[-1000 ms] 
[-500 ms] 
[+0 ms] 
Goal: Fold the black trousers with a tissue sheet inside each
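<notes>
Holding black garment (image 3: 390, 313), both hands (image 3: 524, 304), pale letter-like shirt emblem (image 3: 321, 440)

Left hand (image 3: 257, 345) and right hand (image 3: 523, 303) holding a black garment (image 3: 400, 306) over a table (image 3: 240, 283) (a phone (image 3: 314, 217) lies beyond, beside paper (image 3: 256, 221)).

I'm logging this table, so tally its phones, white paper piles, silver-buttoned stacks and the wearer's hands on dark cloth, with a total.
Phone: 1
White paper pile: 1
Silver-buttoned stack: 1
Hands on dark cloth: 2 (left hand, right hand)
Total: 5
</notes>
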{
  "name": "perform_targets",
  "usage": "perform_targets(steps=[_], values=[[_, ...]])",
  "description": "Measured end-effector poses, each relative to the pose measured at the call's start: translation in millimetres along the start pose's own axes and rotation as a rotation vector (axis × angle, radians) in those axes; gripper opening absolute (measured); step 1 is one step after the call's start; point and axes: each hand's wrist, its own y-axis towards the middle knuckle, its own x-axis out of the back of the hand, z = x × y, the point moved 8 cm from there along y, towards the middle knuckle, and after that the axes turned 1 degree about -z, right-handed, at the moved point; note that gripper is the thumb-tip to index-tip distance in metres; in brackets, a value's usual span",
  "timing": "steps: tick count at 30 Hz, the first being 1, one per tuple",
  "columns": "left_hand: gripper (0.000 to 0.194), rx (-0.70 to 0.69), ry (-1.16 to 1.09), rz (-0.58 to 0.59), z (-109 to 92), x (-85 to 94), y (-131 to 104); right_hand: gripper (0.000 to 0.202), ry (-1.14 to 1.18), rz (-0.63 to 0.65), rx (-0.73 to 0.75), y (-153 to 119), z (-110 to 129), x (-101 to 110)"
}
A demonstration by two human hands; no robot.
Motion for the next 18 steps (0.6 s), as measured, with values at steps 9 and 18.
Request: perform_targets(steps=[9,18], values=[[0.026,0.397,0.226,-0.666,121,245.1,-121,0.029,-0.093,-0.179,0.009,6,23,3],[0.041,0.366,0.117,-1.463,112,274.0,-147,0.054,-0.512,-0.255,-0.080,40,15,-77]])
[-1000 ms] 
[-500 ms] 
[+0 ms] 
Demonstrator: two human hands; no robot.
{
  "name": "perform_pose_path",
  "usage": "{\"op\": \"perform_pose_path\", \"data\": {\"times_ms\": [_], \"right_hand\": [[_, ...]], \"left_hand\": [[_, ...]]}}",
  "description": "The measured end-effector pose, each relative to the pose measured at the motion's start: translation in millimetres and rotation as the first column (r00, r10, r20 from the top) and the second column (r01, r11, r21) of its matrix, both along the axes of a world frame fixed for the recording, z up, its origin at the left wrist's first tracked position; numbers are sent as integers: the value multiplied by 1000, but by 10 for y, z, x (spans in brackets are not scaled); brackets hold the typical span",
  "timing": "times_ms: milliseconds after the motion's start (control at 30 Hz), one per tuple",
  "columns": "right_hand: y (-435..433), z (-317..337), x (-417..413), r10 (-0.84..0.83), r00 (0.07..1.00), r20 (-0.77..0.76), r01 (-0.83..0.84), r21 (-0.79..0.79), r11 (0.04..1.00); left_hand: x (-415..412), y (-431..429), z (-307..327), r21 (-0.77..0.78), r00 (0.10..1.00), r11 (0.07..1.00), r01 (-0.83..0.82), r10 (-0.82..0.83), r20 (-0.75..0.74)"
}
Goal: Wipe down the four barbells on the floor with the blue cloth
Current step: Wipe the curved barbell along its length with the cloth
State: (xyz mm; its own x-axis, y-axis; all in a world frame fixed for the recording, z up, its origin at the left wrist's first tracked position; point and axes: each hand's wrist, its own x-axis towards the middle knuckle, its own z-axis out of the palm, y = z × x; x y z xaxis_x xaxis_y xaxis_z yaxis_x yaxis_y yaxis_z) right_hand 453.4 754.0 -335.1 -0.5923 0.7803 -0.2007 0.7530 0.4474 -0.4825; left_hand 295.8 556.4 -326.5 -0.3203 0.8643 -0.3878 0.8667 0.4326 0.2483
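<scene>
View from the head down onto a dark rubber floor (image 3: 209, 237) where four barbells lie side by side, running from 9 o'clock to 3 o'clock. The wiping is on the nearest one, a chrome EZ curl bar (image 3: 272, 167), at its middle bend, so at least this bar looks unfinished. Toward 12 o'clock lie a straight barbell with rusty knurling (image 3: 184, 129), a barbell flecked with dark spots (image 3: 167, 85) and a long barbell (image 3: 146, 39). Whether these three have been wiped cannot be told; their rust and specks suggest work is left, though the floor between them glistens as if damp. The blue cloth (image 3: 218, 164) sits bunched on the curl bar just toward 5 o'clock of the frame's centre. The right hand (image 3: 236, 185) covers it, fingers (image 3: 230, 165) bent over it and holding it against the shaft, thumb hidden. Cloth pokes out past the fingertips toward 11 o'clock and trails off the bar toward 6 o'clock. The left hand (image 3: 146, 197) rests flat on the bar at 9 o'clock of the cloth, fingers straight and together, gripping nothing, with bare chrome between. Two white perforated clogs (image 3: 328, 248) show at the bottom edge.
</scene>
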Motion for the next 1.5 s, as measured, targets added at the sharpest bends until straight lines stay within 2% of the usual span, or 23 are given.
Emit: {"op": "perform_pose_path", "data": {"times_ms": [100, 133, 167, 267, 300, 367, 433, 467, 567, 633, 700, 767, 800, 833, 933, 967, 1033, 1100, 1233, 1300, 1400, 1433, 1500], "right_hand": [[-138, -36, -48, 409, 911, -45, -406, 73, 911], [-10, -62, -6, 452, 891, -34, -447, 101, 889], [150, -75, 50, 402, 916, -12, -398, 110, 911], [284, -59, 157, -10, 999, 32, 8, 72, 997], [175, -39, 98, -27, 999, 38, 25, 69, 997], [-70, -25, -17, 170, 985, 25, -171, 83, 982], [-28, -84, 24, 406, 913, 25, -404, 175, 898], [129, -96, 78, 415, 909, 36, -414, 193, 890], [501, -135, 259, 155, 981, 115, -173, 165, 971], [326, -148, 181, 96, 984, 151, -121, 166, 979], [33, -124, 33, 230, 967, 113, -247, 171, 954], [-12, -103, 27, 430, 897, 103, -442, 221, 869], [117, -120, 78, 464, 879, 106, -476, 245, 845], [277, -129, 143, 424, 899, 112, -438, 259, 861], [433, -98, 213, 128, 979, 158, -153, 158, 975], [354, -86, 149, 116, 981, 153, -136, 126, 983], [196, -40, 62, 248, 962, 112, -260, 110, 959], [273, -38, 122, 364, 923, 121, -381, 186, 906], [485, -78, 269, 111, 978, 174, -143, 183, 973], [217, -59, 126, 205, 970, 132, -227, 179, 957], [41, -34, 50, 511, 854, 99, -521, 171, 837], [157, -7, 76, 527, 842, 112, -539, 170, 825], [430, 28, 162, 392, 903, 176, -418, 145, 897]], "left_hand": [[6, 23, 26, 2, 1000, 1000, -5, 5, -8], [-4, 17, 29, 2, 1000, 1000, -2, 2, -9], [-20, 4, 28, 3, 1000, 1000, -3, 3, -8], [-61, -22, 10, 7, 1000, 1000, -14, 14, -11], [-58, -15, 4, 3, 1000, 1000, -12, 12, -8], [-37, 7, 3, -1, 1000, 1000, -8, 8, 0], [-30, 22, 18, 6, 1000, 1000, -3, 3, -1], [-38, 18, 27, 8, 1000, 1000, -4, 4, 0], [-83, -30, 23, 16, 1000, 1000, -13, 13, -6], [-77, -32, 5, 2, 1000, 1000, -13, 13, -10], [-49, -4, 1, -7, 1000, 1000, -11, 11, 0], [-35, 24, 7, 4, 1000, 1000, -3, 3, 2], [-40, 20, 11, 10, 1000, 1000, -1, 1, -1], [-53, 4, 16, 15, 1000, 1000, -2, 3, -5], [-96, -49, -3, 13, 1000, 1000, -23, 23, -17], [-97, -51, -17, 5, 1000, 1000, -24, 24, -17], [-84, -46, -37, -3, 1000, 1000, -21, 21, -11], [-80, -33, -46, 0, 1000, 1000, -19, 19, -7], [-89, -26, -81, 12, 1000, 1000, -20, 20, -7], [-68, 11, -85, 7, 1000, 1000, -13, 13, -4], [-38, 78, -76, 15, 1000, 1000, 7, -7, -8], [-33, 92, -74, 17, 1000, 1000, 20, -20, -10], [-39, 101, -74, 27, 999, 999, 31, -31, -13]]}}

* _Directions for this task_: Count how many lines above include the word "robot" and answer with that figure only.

* _Output for this task_: 2